You would think that Armageddon was upon us the way citizens of the Lucky Country responded to the storm surges and spring tides that clobbered the coast over the weekend.

News reports, picking up on a tsunami of social media comments and TikTok videos, showed the sea surging across roads, picking up cars and demolishing a couple of admittedly badly placed waterfront buildings along the way. 

Prayers were offered to the Almighty. Climate change is real, some cried. One user said “the sea is taking back what belongs to it”, raising the question of whether cars actually do belong to the sea. 

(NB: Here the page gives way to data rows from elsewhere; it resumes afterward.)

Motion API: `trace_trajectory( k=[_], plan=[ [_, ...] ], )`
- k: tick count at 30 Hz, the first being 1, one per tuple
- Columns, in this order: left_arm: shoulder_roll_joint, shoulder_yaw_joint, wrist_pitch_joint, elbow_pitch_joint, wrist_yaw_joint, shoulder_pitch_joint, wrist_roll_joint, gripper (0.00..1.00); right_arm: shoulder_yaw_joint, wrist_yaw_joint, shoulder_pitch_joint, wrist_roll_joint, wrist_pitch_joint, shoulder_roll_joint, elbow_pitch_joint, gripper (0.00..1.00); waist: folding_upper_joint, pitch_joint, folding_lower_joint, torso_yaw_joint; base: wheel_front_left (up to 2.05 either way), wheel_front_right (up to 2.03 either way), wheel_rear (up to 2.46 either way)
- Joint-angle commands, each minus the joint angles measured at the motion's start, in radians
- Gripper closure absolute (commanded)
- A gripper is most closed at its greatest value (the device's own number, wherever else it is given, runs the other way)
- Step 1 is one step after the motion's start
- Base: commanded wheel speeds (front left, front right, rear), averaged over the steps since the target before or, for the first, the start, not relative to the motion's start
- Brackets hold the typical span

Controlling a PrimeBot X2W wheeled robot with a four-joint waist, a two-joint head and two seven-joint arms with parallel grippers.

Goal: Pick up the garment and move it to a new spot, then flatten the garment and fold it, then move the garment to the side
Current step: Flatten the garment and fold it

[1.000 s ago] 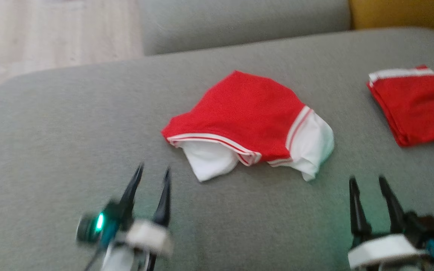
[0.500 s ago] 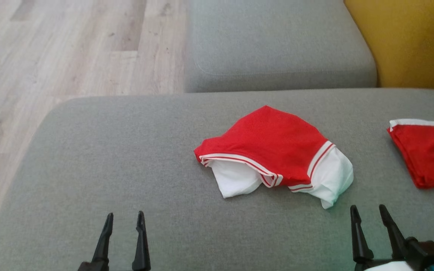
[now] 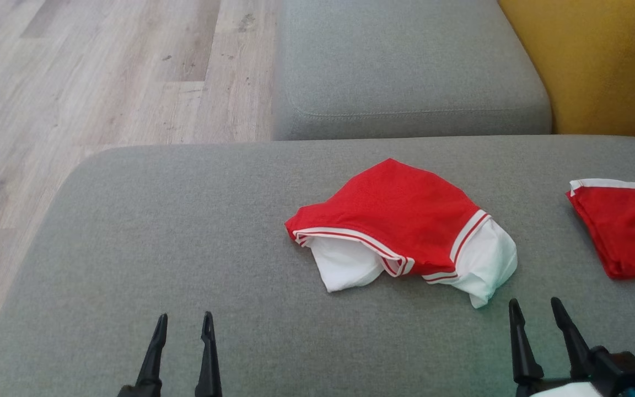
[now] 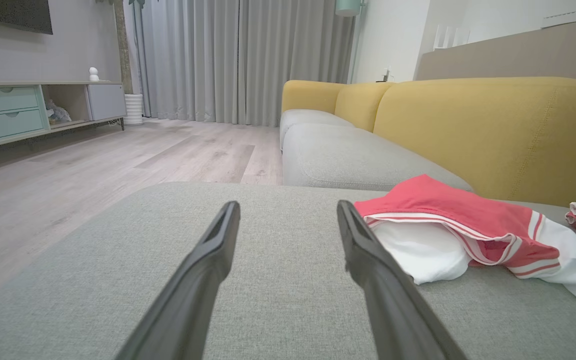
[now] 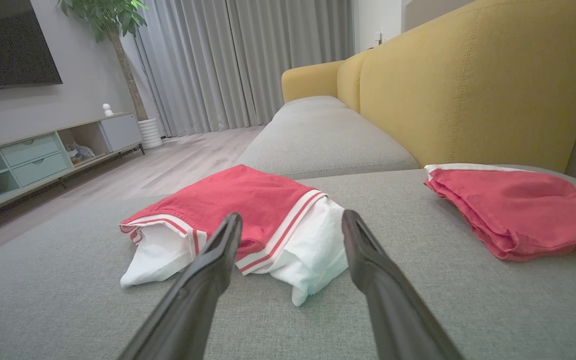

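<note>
Red-and-white garment crumpled on cushion, just beyond right fingers, farther from left fingers, both spread empty

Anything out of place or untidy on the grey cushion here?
The red and white garment lies crumpled on the grey cushion, white fabric bunched out from under its striped hem, unlike the folded red garment lying flat to its right. The left gripper and right gripper are open, short of it, holding nothing. No damage visible.

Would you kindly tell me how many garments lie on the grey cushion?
2: a crumpled red-and-white garment centred on the cushion; a folded red garment at its right edge, partly cropped. Others may be off-frame.
</note>
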Motion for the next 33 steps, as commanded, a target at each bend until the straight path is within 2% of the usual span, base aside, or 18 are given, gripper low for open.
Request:
trace_trajectory(
  k=[1, 14, 16, 21, 29, 33],
  plan=[
    [-0.005, 0.027, -0.009, -0.028, 0.002, -0.032, 0.008, 0.00, 0.024, 0.007, -0.026, -0.006, -0.004, -0.007, -0.037, 0.00, -0.0001, 0.003, 0.0000, -0.001, 0.00, 0.00, 0.00],
    [-0.005, 0.005, -0.009, 0.001, -0.012, -0.053, -0.003, 0.00, 0.017, 0.007, -0.030, 0.003, -0.004, -0.007, -0.031, 0.00, -0.0001, 0.022, 0.0000, -0.001, 0.00, 0.00, 0.00],
    [-0.005, -0.014, -0.009, 0.019, -0.025, -0.068, -0.013, 0.00, 0.020, 0.007, -0.033, 0.000, -0.004, -0.007, -0.030, 0.00, -0.0001, 0.032, 0.0000, -0.006, 0.00, 0.00, 0.00],
    [-0.005, -0.122, -0.010, 0.106, -0.084, -0.161, -0.037, 0.00, 0.045, 0.007, -0.054, -0.013, -0.004, -0.008, -0.024, 0.00, -0.0001, 0.077, 0.0000, -0.052, 0.00, 0.00, 0.00],
    [-0.005, -0.362, -0.010, 0.340, -0.170, -0.426, -0.155, 0.00, 0.110, 0.007, -0.119, -0.023, -0.004, -0.029, -0.024, 0.00, -0.0001, 0.191, 0.0000, -0.186, 0.00, 0.00, 0.00],
    [-0.005, -0.439, -0.003, 0.410, -0.206, -0.532, -0.359, 0.00, 0.121, 0.007, -0.157, -0.024, -0.004, -0.031, -0.028, 0.00, -0.0001, 0.250, 0.0000, -0.256, 0.00, 0.00, 0.00]
  ],
)
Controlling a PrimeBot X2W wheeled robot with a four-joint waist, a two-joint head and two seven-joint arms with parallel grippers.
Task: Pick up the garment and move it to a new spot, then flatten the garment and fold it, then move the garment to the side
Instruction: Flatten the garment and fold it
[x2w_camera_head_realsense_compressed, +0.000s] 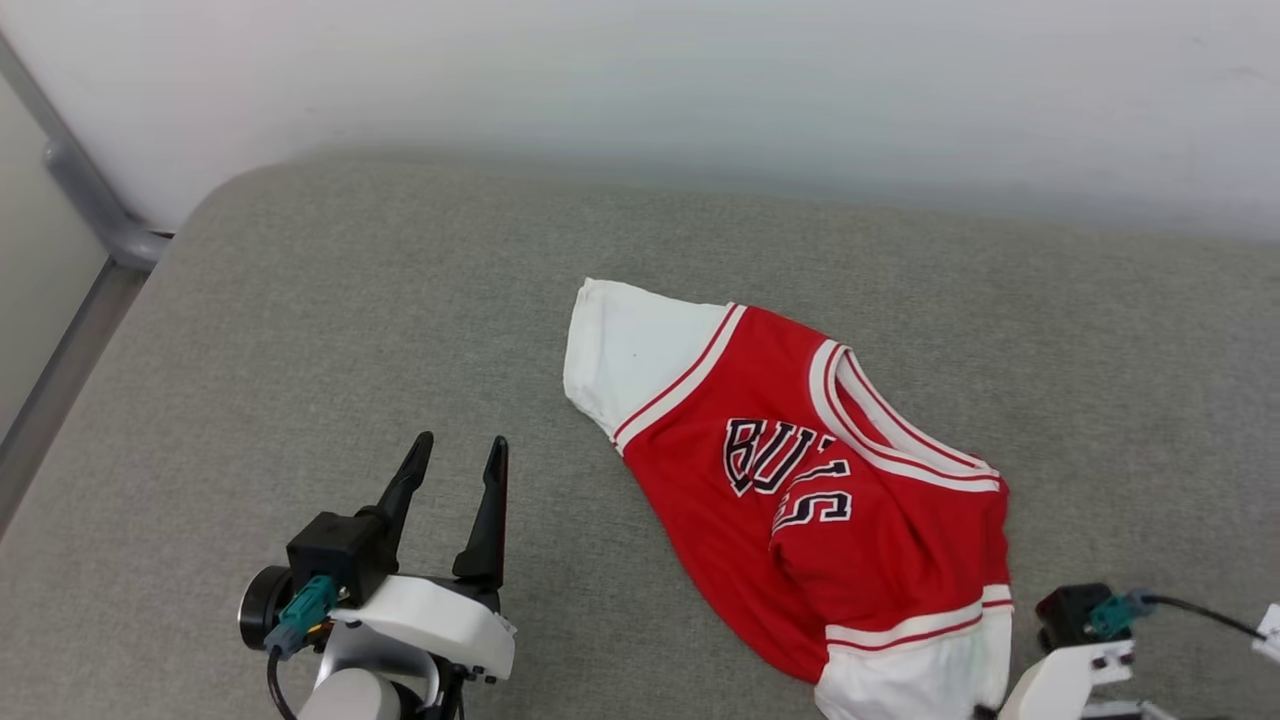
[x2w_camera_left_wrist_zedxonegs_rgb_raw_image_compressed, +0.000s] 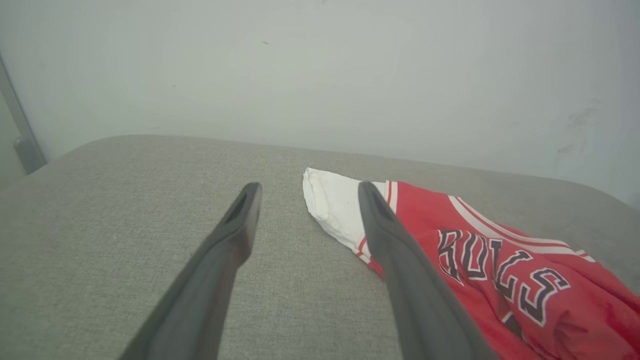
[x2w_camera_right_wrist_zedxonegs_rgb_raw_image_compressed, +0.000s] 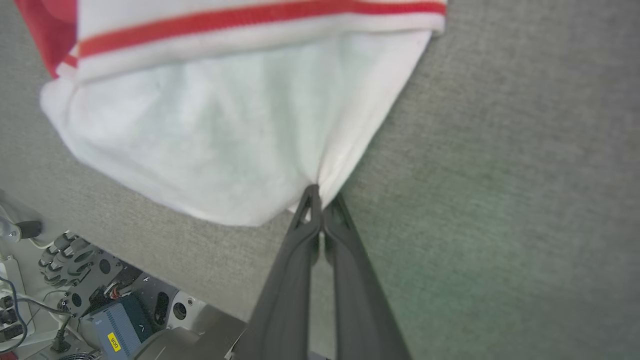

Still, the point is taken: nothing like a few scenes of nature in a temper to get people wondering if it wants a bit of revenge for the relentless abuse it suffers from our species.

The real story makes for dull drama. The surge was caused by a combination of a spring tide, a cold front and gale-force winds. It has happened before and it will happen again. 

Even as staff at the famous Brass Bell restaurant in Kalk Bay were busy mopping up on Monday, the manager pointed out that the people were up to their knees in seawater after a similar storm 10 years ago. “This time it was up to our ankles,” she said.

If there is any warning worth gleaning, it is the AI-generated news report of the event, a lengthy “news” report, with videos scraped from TikTok and X, that says the tides “devoured beaches”, warns people not to turn their backs on the sea and claims that waves broke over the vantage points at Clifton and Chapman’s Peak.